Third, there are the specific contradictions of medicine. Even if hospitals were loaded with adequate labor and equipment, we would still see doctors, nurses, and others struggling to counter the misery produced by COVID-19. As Marxist physician Howard Waitzkin puts it in The Politics of Medical Encounters, medicine under capitalism is deeply ironic: health care workers genuinely want to reduce human suffering, but they lack the tools to do so. Worse, many of their interventions help elicit a sort of Gramscian consent for the very forces that make people sick. That’s partly because clinical interventions center the critique of suffering on the body and away from what Engels describes as “the root of the evil.” Of course, this is also racialized. As explained by Joe Feagin and Zinobia Bennefield, U.S. medical discourse relies on racist language as it tends to emphasize “relatively weak individualistic concepts” (e.g., implicit bias and cultural competence) over stronger “analytical concepts” (e.g., systemic racism and white racial framing). It is not surprising then that the discourse on COVID-19 health risks has been so focused on the weak, and subtly racist, concept of underlying conditions.

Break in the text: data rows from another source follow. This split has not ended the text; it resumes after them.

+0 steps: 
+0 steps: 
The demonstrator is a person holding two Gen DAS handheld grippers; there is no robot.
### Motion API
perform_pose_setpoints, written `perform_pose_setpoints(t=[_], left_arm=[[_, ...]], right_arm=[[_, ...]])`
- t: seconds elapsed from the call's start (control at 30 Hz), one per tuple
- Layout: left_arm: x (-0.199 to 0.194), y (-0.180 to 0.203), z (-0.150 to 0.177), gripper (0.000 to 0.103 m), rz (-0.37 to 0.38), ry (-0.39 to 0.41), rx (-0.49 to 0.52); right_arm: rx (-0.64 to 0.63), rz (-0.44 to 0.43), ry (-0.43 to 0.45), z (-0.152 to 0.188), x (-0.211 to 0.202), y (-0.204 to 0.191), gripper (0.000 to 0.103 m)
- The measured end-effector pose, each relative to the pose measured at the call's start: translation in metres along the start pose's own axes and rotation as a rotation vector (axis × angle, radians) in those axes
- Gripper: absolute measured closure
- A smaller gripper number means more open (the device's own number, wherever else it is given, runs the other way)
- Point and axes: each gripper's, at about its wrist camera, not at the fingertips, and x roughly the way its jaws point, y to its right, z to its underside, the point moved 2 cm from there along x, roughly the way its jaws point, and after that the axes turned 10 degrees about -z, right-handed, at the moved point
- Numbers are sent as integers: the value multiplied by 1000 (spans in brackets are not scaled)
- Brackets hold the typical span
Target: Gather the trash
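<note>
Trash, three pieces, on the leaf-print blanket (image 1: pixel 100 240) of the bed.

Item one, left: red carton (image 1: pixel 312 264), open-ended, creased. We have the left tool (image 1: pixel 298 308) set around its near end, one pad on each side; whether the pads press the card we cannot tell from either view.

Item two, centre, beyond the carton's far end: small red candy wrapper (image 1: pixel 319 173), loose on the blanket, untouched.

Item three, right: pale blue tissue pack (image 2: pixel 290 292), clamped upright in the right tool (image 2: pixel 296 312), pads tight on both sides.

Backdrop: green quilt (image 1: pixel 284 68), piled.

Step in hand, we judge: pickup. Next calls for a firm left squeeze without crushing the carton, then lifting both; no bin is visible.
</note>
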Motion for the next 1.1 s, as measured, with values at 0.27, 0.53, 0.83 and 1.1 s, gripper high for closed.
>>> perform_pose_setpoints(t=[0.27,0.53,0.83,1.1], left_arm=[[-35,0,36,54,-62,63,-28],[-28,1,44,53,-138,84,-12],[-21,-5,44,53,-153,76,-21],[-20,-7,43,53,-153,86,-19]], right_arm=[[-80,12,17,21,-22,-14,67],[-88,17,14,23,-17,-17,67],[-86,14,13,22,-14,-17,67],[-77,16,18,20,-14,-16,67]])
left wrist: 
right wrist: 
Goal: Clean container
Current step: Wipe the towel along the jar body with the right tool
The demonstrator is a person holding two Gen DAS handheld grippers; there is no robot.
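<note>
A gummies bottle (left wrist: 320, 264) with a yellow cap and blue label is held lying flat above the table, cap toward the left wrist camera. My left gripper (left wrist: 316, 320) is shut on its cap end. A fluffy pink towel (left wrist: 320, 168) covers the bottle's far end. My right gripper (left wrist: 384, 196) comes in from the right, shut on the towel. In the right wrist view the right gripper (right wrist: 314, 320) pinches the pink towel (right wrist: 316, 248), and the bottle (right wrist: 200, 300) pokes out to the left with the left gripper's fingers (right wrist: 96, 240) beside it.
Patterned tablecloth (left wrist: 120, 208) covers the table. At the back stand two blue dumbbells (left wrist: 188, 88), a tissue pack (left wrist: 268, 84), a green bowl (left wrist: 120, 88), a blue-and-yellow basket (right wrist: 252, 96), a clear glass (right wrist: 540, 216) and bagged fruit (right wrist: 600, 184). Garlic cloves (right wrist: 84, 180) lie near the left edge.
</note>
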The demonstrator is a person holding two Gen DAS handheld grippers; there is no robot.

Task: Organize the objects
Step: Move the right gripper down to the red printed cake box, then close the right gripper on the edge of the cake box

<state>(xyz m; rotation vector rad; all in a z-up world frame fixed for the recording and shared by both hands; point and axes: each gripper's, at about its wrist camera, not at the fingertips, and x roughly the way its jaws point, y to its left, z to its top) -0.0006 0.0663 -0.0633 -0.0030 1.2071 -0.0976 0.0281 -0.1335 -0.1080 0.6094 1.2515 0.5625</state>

These contradictions, as well as many others, are essential for capitalism, white supremacy, and other homicidal structures. So, it shouldn’t be hard to assume that those who most benefit from these systems would not only know about these contradictions but also protect them. Indeed, these contradictions are not hidden. They’re plastered in the media daily, just as the suffering of the English proletariat was printed for all who were literate to read.
In sum, we can accuse modern capital and white power of committing social murder via COVID-19. Of course, social murder happens in other ways and will continue to happen after this pandemic inevitably ends. COVID-19 just makes this offense particularly obvious.
But now what?
Engels said the bourgeoisie could “either continue its rule under the unanswerable charge of murder and in spite of this charge” or it could “abdicate in favour of the laboring-class.” He assumed abdication wouldn’t come easy and he would later expand, with Marx, on methods of class struggle.
The strikes, sick-outs, and worker protests heating up during the pandemic should give us some hope, as should related antiracist organizing. While total abdication may be far away, we should support these efforts. They’re helping put homicidal structures on trial.